Get ‘Consequential’ Damages if Tenant Violates Surrender Requirements

If your lease is like most, it probably requires the tenant to surrender the space—that is, move out—on or before the lease's expiration or termination date. And it probably also requires the tenant to return the space in a certain condition—for instance, in the same condition as when the tenant first got the space, “ordinary wear and tear excepted.”

If your lease is like most, it probably requires the tenant to surrender the space—that is, move out—on or before the lease's expiration or termination date. And it probably also requires the tenant to return the space in a certain condition—for instance, in the same condition as when the tenant first got the space, “ordinary wear and tear excepted.”

With these provisions, if a tenant violates the lease by not surrendering the space in the required condition or not at all, you'll most likely be able to sue the tenant for the reasonable cost of putting the space back in that condition. But you may not be able to force the tenant to cover some other big bills you could face as a result of the tenant's violation. That could happen if the lease has the following loophole: It doesn't say that you've got the right to also recover “consequential” damages from the tenant. Consequential damages are losses that you suffered as a result of the tenant's violation but that weren't direct or immediate. So, for example, consequential damages are the rent you lost out on when you couldn't deliver the space to a new tenant on time because the outgoing tenant left the space in bad shape or didn't move out. If a lease doesn't address consequential damages, there's a good chance that a court won't award them to you.

To plug this loophole, CLLI, with the help of Michigan attorney David G. London, will tell you what to say in your lease to get the right to recover consequential damages from the tenant. There's a Model Lease Clause on p. 7 that you can adapt and use in your lease that gives you this right of recovery.

New York Owner Denied Consequential Damages

A New York owner learned the importance of addressing consequential damages in the lease after a bank tenant moved out of its space without performing certain “exit work.” The owner sued the tenant for failing to perform the exit work. The lease didn't address whether the owner was entitled to consequential damages. But the owner claimed that it was entitled to lost rent and the financing costs associated with the extensive restoration work that it had to do because the tenant had failed to do the exit work.
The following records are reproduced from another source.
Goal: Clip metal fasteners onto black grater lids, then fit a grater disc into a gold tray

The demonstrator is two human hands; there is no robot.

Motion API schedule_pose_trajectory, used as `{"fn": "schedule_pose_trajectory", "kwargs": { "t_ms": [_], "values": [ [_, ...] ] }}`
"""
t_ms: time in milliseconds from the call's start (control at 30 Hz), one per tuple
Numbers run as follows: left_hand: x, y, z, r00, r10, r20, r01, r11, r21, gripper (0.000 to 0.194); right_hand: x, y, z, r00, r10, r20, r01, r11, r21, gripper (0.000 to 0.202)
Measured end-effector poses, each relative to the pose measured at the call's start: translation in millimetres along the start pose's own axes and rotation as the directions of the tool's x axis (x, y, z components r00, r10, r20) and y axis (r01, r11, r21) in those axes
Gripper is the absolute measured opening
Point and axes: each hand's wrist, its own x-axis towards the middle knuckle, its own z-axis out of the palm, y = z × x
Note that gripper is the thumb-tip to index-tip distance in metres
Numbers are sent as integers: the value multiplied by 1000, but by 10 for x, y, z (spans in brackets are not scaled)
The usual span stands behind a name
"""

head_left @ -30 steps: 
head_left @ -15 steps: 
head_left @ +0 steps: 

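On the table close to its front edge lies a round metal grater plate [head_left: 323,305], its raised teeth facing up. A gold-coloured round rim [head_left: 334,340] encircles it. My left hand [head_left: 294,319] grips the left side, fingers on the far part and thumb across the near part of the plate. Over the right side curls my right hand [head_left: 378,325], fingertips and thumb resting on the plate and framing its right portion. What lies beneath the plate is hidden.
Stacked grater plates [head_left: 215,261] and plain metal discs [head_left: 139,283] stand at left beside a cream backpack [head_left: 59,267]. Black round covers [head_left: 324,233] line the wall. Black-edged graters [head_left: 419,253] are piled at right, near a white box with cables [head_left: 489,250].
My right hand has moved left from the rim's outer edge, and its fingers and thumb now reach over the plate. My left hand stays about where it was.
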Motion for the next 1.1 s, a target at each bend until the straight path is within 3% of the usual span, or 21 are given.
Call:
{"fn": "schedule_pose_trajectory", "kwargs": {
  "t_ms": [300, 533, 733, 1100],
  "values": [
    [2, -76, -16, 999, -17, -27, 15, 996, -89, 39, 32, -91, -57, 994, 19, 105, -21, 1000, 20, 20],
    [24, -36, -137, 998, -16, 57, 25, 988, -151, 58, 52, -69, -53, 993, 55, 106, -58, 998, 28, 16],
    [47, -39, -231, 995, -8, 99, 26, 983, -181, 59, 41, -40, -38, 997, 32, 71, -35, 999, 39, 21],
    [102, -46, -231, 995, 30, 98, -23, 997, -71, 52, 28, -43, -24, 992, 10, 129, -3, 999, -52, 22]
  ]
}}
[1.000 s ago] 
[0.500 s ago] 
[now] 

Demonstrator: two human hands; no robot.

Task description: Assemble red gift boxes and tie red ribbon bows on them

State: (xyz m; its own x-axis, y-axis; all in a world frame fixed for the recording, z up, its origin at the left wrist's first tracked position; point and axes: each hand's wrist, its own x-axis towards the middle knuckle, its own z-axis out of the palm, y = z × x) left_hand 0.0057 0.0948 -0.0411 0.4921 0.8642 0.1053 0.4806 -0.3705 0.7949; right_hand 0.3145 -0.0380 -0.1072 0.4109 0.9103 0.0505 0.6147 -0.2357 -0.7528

A New York appeals court ruled that the owner wasn't entitled to the lost rent and financing costs. The lease didn't permit the owner to recover those—or any other—consequential damages from the tenant, the court said. The lease permitted the owner to recover only the reasonable cost of restoring the space to a specified condition. “Where a party fails to insert a provision permitting consequential damages into a lease agreement, the court will not supply it,” the court explained [Chemical Bank v. Stahl].

What Lease Should Say About Consequential Damages

To avoid finding yourself in the same situation as the New York owner, insert a clause addressing consequential damages in the section of your lease that deals with the surrender of the space, says London. Like our Model Lease Clause, your clause should cover these two steps:

Step #1: Say when you're entitled to consequential damages. Say that you've got the right to recover consequential damages when any one or more of the following three situations occur, says London:

  • The tenant doesn't surrender its space when required;

  • The tenant doesn't properly restore the space; or

  • The tenant doesn't remove all of its property from the space [Clause, par. a].
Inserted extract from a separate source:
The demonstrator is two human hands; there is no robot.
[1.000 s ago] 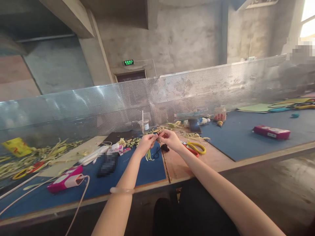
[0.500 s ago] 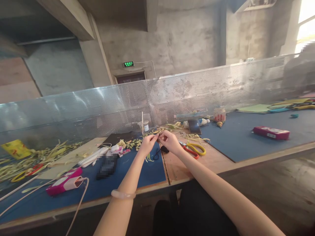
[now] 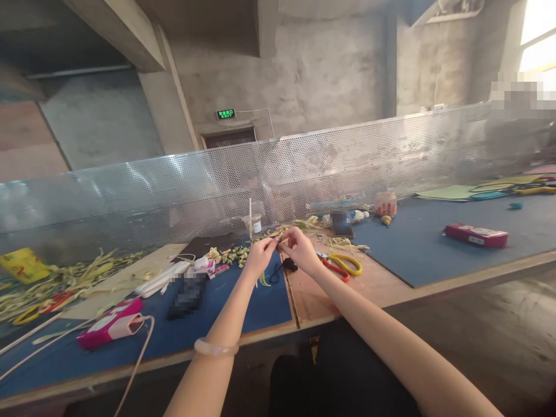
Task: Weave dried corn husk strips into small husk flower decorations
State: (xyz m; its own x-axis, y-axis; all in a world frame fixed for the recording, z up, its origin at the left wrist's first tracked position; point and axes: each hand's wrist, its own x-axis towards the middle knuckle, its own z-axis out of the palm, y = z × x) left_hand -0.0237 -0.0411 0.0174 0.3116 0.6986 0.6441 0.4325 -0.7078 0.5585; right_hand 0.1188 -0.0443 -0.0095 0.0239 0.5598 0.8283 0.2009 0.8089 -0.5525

Step #2: Specify which consequential damages you're entitled to. Say that once any of the three situations listed above occurs, you're entitled to recover all of the following types of consequential damages:

  • Holdover rent from the tenant [Clause, par. b(i)];

  • Lost rent (if you can't deliver possession of the space to a new tenant that had already signed a lease for the space) [Clause, par. b(ii)];

  • Costs passed on to you by the new tenant because you couldn't deliver possession of the space on time (these costs may include holdover rent the new tenant had to pay to remain in its old space, the cost of temporary space the new tenant had to take, and any additional storage costs, moving costs, and relocation costs the new tenant incurred as a result) [Clause, par. b(iii)]; and

  • Extra costs you incurred because you were forced to restore the space on an expedited basis (including loan financing costs, interest, and overtime labor costs that you incurred) [Clause, par. b(iv)].

Practical Pointer: A strong tenant might balk at a clause listing the types of consequential damages you can try to recover from it, notes London. As a compromise, consider using more general language in the surrender clause, he says. For example, London suggests saying that “If Tenant fails to [insert three situations triggering consequential damages], then Landlord shall be entitled to all remedies available at law or equity or under this Lease, including, but not limited to, the recovery of any consequential damages.” Although this compromise language may be less effective for you (and there's a risk that a court won't enforce it because it's so general), a strong tenant will probably find it less threatening. And using the compromise language is much better for you than not addressing consequential damages at all in relation to surrender of the space, London points out.